■ TASK TO COMPLETE: With spelling and spacing unchanged, write out each line of the material.

■ DATASET EXTRACT:

-- -- --

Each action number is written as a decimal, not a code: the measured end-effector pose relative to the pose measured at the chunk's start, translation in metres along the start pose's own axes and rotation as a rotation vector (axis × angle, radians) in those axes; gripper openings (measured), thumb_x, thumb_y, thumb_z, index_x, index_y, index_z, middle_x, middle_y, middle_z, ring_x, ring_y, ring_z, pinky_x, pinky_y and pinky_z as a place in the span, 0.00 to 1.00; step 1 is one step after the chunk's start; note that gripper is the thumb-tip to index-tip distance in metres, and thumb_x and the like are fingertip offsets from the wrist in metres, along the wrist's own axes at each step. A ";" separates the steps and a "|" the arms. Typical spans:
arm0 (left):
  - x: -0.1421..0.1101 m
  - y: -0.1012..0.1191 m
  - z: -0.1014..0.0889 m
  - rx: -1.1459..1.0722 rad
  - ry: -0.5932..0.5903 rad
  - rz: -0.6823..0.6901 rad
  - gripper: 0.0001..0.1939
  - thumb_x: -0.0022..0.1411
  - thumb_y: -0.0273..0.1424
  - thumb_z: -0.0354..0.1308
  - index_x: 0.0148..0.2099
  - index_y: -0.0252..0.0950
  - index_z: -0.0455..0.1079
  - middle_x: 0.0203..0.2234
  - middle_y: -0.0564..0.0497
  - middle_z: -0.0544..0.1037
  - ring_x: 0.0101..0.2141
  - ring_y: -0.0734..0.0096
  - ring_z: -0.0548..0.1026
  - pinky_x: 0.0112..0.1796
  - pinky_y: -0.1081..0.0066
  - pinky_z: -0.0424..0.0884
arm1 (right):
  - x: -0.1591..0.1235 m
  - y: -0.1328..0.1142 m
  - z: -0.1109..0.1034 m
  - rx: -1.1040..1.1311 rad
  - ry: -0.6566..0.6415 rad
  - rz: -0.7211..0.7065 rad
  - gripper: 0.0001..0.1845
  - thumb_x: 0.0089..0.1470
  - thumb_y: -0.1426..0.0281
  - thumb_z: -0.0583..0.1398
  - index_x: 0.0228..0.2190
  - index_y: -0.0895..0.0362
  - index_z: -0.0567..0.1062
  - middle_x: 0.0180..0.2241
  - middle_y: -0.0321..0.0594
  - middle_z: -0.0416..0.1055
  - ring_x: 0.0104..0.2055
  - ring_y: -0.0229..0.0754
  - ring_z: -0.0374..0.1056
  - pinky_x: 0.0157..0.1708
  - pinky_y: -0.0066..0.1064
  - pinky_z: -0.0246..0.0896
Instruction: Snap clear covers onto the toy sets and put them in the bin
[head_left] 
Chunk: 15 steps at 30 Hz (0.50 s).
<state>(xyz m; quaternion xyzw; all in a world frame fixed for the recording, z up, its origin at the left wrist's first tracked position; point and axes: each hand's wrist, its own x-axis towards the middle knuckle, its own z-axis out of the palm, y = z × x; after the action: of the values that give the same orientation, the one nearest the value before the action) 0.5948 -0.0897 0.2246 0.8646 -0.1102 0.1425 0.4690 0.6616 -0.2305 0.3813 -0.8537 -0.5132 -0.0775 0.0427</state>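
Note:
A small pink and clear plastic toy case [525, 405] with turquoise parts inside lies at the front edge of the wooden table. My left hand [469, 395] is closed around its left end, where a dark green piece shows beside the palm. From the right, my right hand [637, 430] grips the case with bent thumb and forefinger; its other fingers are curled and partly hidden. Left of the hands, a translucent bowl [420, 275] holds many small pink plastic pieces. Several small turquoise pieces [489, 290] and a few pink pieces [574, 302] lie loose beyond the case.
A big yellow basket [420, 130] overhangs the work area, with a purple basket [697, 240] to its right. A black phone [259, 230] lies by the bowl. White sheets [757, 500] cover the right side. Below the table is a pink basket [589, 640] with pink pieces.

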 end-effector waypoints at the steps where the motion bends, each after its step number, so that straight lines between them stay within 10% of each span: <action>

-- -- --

■ FINAL ANSWER:
Each action number is written as a decimal, not a code: the measured end-effector pose relative to the pose measured at the chunk's start, translation in metres along the start pose's own axes and rotation as a rotation vector (axis × angle, radians) in those axes; gripper openings (measured), thumb_x, thumb_y, thumb_z, index_x, index_y, index_z, middle_x, middle_y, middle_z, ring_x, ring_y, ring_z, pinky_x, pinky_y and pinky_z as a place in the span, 0.00 to 1.00; step 1 is one step after the chunk's start; note that gripper is the thumb-tip to index-tip distance in metres, and thumb_x and the like are fingertip offsets from the wrist in metres, along the wrist's own axes at each step. A ";" separates the steps and a "|" the arms. Typical spans:
arm0 (left):
  - x: -0.1421..0.1101 m
  - y: -0.1012..0.1191 m
  - z: -0.1014..0.0889 m
  - rx: -1.1459..1.0722 rad
  - ry: -0.5932..0.5903 rad
  - rz: -0.6823..0.6901 rad
  - gripper: 0.0001..0.1939
  - thumb_x: -0.0022..0.1411
  - thumb_y: -0.0273..0.1424
  - thumb_z: -0.0354..0.1308
  - index_x: 0.0148..0.2099
  - index_y: -0.0252..0.0950
  - index_z: -0.0455..0.1079
  - middle_x: 0.0203..0.2234
  - middle_y: -0.0564..0.0497
  - middle_z: -0.0544..0.1037
  - ring_x: 0.0101..0.2141
  - ring_y: -0.0734..0.0096
  - ring_z: -0.0548..0.1026
  - pinky_x: 0.0112..0.1796
  - pinky_y: -0.1081..0.0066
  - pinky_z: -0.0424..0.0884
arm1 (right):
  - x: -0.1591..0.1235 m
  - y: -0.1328..0.1142 m
  - z: -0.1109..0.1034 m
  - rx: -1.1040..1.1311 rad
  - ry: -0.6566..0.6415 rad
  - rz: -0.7211..0.7065 rad
  - gripper: 0.0001..0.1845
  - thumb_x: 0.0089..0.1470
  - thumb_y: -0.1426..0.0281
  - thumb_z: -0.0583..0.1398
  - index_x: 0.0228..0.2190
  - index_y: -0.0895..0.0362
  - index_z: -0.0567..0.1062
  - middle_x: 0.0180..0.2241
  - middle_y: -0.0321..0.0594
  - middle_z: -0.0416..0.1055
  - ring_x: 0.0104..0.2055
  - ring_y: -0.0229..0.0754
  - ring_z: -0.0374..0.1056
  - pinky_x: 0.0157..0.1708
  - pinky_y: -0.0066..0.1064
  - pinky_z: -0.0246..0.0896
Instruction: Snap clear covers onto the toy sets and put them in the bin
[head_left] 
Chunk: 15 steps at 30 Hz (0.50 s).
<state>(xyz m; quaternion xyzw; all in a world frame fixed for the recording, z up, its origin at the left wrist's first tracked position; point and axes: each hand's wrist, its own x-axis towards the middle knuckle, its own z-axis out of the palm, y = z × x; after the action: of the values that give the same orientation, the one nearest the value before the action) 0.5948 -0.0897 0.2246 0.8646 -0.1102 0.1425 0.4690 0.6616 -0.2305 0.3813 -0.8537 -0.5132 -0.0775 0.0427</state>
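Note:
A small pink and clear plastic toy case [525, 405] with turquoise parts inside lies at the front edge of the wooden table. My left hand [469, 395] is closed around its left end, where a dark green piece shows beside the palm. From the right, my right hand [637, 430] grips the case with bent thumb and forefinger; its other fingers are curled and partly hidden. Left of the hands, a translucent bowl [420, 275] holds many small pink plastic pieces. Several small turquoise pieces [489, 290] and a few pink pieces [574, 302] lie loose beyond the case.
A big yellow basket [420, 130] overhangs the work area, with a purple basket [697, 240] to its right. A black phone [259, 230] lies by the bowl. White sheets [757, 500] cover the right side. Below the table is a pink basket [589, 640] with pink pieces.
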
 end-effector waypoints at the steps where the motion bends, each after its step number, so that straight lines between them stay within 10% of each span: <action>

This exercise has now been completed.